Implementing such a cohesive and seamless workflow is paramount. It not only enhances the end-to-end experience for the engineering, ML DevOps, and Cloud teams but also ensures efficient synchronization and collaboration across these domains. This streamlined approach significantly accelerates the development and deployment pipeline, thereby optimizing productivity and ensuring that our models adhere to the highest standards of performance and compliance. Now is the time to step back, transcend our initial requirements, and devise a strategy to enhance ‘Functional’ Key Indicators, ultimately rendering our product self-service capable. Achieving this vision necessitates an enterprise-level LLMOps platform.

The following workflow diagram describes the integration of a RAG process designed to systematically gather data, incorporate subject matter expert (SME) evaluations, and generate supplementary examples that comply with FactSet’s governance and compliance policies. This curated dataset is subsequently stored within the Unity Catalog’s project schema, enabling us to develop fine-tuned models leveraging Databricks Foundation Model APIs or models from the Hugging-Face Models Hub.

*Figure 9: Compound AI architecture with “low” e2e latency as a result of fine-tuned (FT) Models.*

Crucial ‘Functional’ Key Indicators for us include ‘Accuracy’ and ‘Latency,’ both of which can be optimized by incorporating fine-tuned (FT) models, leveraging both proprietary systems and open-source solutions. Because of our investment in fine-tuning efforts, we were able to significantly reduce end-to-end latency by about 60%. Most of these fine-tuned models are from open-source LLM models, as depicted in the figure above.

Why This Matters to our GenAI Strategy

With Databricks integrated into FactSet workflows, there is now a centralized, unified set of tools across the LLM project life cycle. This allows different teams and even business units to share models and data, reducing isolation and increasing LLM related collaboration. Ultimately, this democratized many advanced AI workflows that were traditionally gated behind traditional AI engineers due to complexity.
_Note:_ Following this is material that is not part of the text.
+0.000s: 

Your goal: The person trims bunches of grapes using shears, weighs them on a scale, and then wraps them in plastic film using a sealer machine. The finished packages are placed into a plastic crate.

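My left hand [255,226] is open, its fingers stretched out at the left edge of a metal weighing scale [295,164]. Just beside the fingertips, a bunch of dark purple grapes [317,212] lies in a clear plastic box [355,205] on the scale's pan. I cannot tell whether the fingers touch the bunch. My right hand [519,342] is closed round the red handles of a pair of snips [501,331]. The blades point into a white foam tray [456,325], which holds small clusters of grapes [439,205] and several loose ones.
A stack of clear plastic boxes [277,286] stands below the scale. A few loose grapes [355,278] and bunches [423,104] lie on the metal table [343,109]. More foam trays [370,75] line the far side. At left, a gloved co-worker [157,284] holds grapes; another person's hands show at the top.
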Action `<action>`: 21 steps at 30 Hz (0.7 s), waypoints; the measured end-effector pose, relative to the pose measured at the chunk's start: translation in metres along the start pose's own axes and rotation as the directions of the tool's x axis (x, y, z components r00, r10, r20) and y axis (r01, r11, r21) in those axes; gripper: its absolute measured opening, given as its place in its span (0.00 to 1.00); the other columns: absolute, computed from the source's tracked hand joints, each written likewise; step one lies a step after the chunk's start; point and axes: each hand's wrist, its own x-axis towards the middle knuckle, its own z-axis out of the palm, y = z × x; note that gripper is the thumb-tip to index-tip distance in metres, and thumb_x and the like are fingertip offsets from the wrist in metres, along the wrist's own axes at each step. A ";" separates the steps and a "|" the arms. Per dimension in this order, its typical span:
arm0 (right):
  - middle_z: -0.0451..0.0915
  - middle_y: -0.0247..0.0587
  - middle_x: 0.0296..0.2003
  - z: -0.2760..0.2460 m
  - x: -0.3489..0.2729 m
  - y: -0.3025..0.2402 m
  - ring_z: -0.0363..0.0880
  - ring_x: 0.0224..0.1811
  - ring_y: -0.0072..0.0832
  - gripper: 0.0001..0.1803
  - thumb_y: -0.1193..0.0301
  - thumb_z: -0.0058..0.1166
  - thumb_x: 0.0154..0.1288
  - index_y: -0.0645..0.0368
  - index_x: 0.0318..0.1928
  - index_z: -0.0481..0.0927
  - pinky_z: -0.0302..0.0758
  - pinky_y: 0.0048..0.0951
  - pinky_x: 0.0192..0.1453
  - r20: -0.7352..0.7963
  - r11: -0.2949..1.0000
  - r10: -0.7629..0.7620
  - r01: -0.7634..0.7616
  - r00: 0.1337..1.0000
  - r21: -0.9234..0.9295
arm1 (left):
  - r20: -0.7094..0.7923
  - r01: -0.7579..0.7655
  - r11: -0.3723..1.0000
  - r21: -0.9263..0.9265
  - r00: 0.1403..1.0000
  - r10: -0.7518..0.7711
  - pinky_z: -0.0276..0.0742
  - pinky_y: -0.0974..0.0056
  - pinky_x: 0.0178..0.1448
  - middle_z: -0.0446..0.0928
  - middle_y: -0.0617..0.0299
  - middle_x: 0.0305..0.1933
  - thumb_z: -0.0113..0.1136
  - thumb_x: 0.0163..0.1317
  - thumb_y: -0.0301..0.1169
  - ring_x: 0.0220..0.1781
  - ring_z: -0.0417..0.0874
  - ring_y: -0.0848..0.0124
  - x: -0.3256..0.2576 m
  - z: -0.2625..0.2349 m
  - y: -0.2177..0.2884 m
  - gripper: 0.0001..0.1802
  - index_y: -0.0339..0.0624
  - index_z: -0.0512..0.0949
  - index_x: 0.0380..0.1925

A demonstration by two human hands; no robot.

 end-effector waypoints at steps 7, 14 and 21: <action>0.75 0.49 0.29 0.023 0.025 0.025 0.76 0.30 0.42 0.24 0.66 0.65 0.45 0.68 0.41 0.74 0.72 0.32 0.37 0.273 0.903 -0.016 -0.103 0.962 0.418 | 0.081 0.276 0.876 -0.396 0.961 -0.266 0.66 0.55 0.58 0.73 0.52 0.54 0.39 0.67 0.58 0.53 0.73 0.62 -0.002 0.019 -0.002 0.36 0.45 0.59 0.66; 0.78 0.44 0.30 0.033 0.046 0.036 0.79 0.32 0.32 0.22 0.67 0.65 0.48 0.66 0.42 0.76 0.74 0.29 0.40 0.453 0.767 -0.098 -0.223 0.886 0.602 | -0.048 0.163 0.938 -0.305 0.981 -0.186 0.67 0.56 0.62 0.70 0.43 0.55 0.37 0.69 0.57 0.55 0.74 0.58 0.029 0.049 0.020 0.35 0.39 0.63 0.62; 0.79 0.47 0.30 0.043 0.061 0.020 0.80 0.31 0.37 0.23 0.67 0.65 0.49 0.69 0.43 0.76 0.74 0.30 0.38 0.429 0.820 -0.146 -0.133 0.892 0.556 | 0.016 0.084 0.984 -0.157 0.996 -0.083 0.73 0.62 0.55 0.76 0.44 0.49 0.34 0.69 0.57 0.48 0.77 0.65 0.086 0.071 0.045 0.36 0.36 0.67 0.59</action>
Figure 10: FactSet’s Compound AI System Overview — *Figure 10: FactSet’s Compound AI Platform Overview.*

Like many technology firms, FactSet’s initial experimentation with GenAI heavily leveraged commercial LLMs because of their ease-of-use and fast time-to-market. As our ML platform evolved, we realized the importance of governance and model management when building a GenAI strategy. Databricks MLflow allowed us to enforce best practice standards for LLMOps, experiment with open models, and evaluate across all model types, offering a great deal of flexibility.

*Figure 11: Model Inference Cost Analysis for our Transcript Chat Product. Annual Cost in USD based on token analysis of varying different models we fine tuned(training costs not included).*

As our product teams continue to innovate and find new ways to adopt LLMs and ML, our technology goal is to enable model choice and adopt a culture that lets our teams use the right model for the job. This is consistent with our leadership principles that supports adoption of new technologies to enhance client experiences. With the adoption of managed MLflow and Databricks, our GenAI strategy supports a unified experience that includes a range of more fine-tuned open-source models alongside commercial LLMs that are already embedded in our products.